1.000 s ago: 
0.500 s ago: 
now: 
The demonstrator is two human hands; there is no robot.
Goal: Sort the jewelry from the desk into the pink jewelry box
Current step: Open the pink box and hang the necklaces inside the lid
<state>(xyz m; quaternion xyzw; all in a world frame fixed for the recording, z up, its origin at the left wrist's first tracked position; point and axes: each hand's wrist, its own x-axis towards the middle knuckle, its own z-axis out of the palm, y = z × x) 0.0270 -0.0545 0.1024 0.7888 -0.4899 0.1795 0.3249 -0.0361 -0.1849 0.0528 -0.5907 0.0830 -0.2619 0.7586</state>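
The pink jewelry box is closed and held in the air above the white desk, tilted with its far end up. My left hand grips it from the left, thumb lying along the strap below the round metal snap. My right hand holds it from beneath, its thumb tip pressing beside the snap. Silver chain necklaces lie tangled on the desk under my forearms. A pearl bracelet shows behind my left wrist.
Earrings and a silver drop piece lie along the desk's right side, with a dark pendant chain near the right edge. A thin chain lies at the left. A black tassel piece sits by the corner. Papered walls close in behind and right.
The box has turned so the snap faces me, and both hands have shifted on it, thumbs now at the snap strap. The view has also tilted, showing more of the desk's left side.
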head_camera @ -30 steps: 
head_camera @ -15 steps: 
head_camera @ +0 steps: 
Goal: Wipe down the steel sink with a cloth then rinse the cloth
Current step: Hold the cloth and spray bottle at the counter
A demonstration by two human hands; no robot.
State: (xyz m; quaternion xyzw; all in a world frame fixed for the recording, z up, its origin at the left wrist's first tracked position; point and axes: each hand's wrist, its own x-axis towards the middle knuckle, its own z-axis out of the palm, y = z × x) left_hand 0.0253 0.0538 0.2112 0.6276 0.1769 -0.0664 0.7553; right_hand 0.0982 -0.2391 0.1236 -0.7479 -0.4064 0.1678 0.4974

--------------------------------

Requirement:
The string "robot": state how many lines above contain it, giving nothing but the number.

Answer below:
2